Cast
Magdeburg

Biography

Christian Friedel, born March 9, 1979, in Magdeburg, attended drama school at Munich's Otto Falckenberg Schule from 2001 to 2004. After finishing drama school, he directly started to work at Bayerisches Staatsschauspiel before he became a cast member of Schauspiel Hannover where he stayed from 2006 to 2009. He then went to Dresdner Staatsschauspiel where he is a cast member to date. In 2005, Friedel won the Merkur promotional award in Munich for numerous strong theatre performances.

Since 1999, Friedel has appeared as an actor in several short films. In 2009, he finally made his feature film debut: In Michael Haneke's film "Das weiße Band – Eine deutsche Kindheitsgeschichte" ("The White Ribbon") that won the Golden Palm at the 2009 Cannes film festival followed by dozens of other national and international awards, he plays the role of a teacher in a northern German village in the years 1913 and 1914 where several mysterious crimes are committed.

In 2010, Christian Friedel was awarded the Erich-Ponto-Preis for his work. He then had a supporting role in the international co-production "Huhn mit Pflaumen", which premiered at the 2011 Venice Film Festival, and starred in the drama "Ende der Schonzeit". Along with his acting career, Christian Friedel also moonlights as a musician and composer: The debut album of his band "Woods of Birnam" was released in 2012.

Friedel played the male lead in Jessica Hausner's period drama "Amour fou" (2014), which premiered in the section "Un certain regard" at the Cannes Film Festival. The story about a poet who enters a romantic suicide pact with his cousin was inspired by poet Heinrich von Kleist. After a supporting role in the made-for-TV film "Die Auserwählten" (2014), Friedel was cast in the title role in Oliver Hirschbiegel's "Elser" (2014/2015), which recounts the fate of German resistance fighter Georg Elser, who tried to kill Adolf Hitler. For this role Friedel was nominated for the German Film Award and for the European Film Award.

Audiences then saw Friedel portray Adolf "Adi" Dassler, co-founder of sportswear giant Adidas, in the TV biopic "Die Dasslers - Pioniere, Brüder und Rivalen," which won the Bernd Burgemeister Television Award at the 2016 Munich Film Festival.

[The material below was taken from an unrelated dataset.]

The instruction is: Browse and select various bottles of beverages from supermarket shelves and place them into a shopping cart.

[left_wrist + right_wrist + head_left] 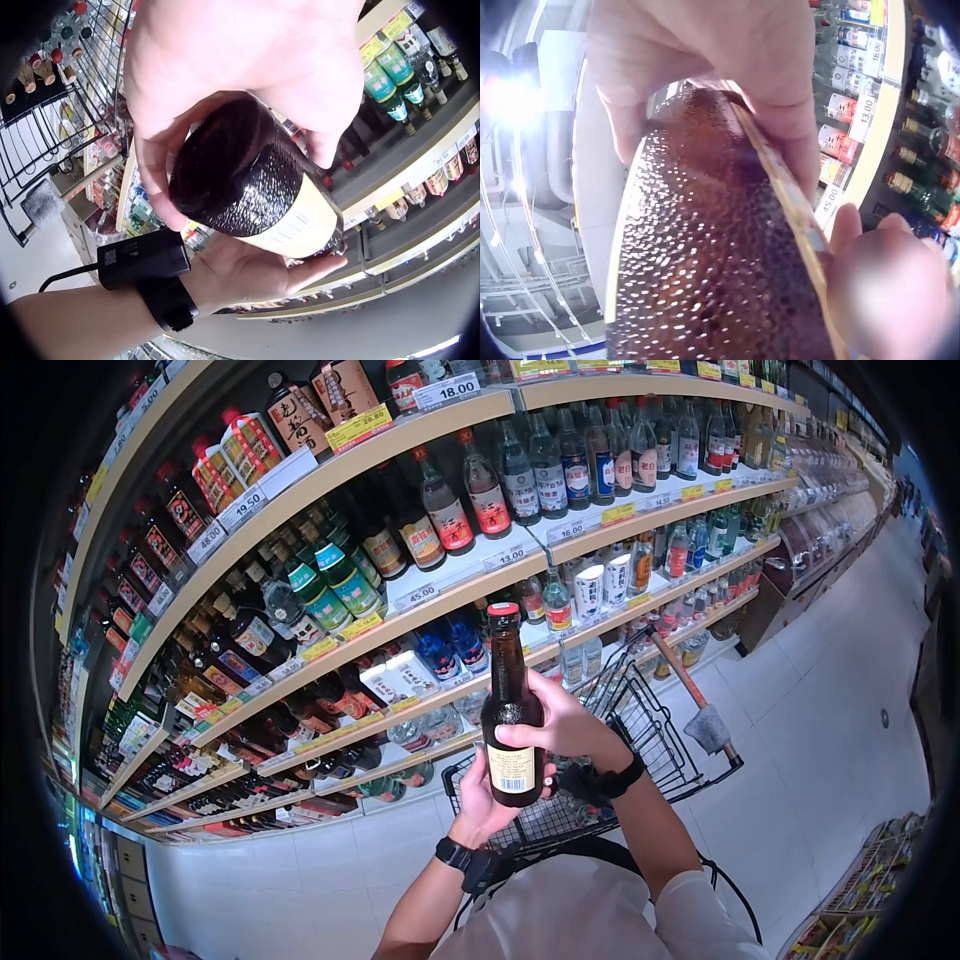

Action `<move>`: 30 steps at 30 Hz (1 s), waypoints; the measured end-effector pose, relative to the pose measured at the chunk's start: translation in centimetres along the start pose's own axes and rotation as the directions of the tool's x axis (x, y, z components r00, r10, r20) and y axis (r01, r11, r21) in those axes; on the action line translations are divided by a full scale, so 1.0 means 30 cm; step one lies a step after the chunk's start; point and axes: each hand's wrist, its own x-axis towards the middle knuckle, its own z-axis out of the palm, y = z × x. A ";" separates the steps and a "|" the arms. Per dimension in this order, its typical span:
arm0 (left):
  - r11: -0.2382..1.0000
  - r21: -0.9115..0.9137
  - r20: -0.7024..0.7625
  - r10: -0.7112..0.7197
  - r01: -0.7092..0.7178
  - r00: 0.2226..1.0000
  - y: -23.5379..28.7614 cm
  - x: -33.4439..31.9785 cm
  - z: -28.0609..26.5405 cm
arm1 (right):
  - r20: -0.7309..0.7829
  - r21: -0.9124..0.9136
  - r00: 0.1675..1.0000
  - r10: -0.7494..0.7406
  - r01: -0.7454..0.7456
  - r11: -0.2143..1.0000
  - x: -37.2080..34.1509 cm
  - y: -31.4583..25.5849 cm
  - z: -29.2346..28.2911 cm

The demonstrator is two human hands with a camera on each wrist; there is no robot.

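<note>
A brown glass bottle (508, 703) with a red cap (503, 609) stands nearly upright between both hands in the head view. Its cream label (512, 768) bears small print and a barcode. My left hand (486, 798) holds it low, near the base; in the left wrist view, thumb and fingers curve round the bottle's dark bottom (225, 154). From the right, my right hand (570, 722) grips the body, thumb laid across the front above the label. The right wrist view shows the bottle's pebbled, shiny glass (697, 240) close up beneath that hand.
A black wire shopping cart (640, 725) stands just beyond the right forearm, its bar carrying a grey fuzzy wrap (708, 728). Curved shelves (560, 545) full of bottles and price tags run along the front and left. Pale tiled floor (800, 730) lies to the right.
</note>
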 end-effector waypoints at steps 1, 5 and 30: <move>1.000 0.001 -0.013 0.016 -0.016 1.000 -0.008 0.009 -0.008 | -0.038 -0.052 0.999 -0.003 0.001 0.999 0.001 -0.008 0.001; 0.999 -0.040 0.036 -0.004 0.005 0.999 -0.017 0.034 -0.062 | -0.027 -0.020 1.000 0.012 -0.012 1.000 0.003 0.012 -0.011; 0.986 0.151 0.011 0.067 -0.068 0.998 0.006 0.044 0.125 | -0.009 0.517 1.000 -0.028 0.029 0.855 -0.022 0.020 -0.158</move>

The same award, as well as the Grimme Prize, went to the TV movie "Zuckersand" a year later. In "Zuckersand", Christian Friedel portrays a loyal GDR family man whose adolescent son struggles with his best friend's escape plans.

In the illustrious ensemble of the lavishly produced and internationally acclaimed series "Babylon Berlin", based on the detective novels by Volker Kutscher, Friedel portrays the gay police photographer Reinhold Gräf over several seasons, offering a dramatic portrayal of Berlin in the Roaring Twenties.

In addition to his various television roles, including the miniseries "Das Parfüm" ("Perfume", 2018) and the "Tatort" productions "Unsichtbar" (2021) and "Murot und das Prinzip Hoffnung", and appearances in films such as the coming-of-age drama "Glück ist was für Weicheier" ("Happiness Sucks") and Detlev Buck's adaptation of Thomas Mann's novel "Bekenntnisse des Hochstaplers Felix Krull" ("Confessions of Felix Krull", 2021), Friedel remains committed to theater and music. Since 2012, he has been portraying "Hamlet," first at the Staatsschauspiel Dresden and from 2019 at the Düsseldorfer Schauspielhaus. Friedel's other notable theatrical engagements - under his own direction - include the title role in Shakespeare's "Macbeth" and his solo performance in Robert Wilson and Anna Calvi's adaptation of E.T.A. Hoffmann's "The Sandman." Many of these productions feature music from his band Woods of Birnam, with whom Friedel had released seven albums by 2020.

In 2024, Christian Friedel was honored with the Art Prize of the City of Dresden for his many contributions to the arts. Also in 2024, Jonathan Glazer's widely acclaimed Holocaust reflection "The Zone of Interest" premiered in German cinemas. In this award-winning film, Friedel portrays Rudolf Höß, the commander of the Auschwitz concentration camp, alongside Sandra Hüller. Equally impressive was his performance in Chris Kraus' "15 Jahre" ("15 Years") the sequel to the 2006 drama "Vier Minuten" ("Four Minutes") which premiered in January and earned Friedel a nomination for Best Supporting Actor at the German Film Awards.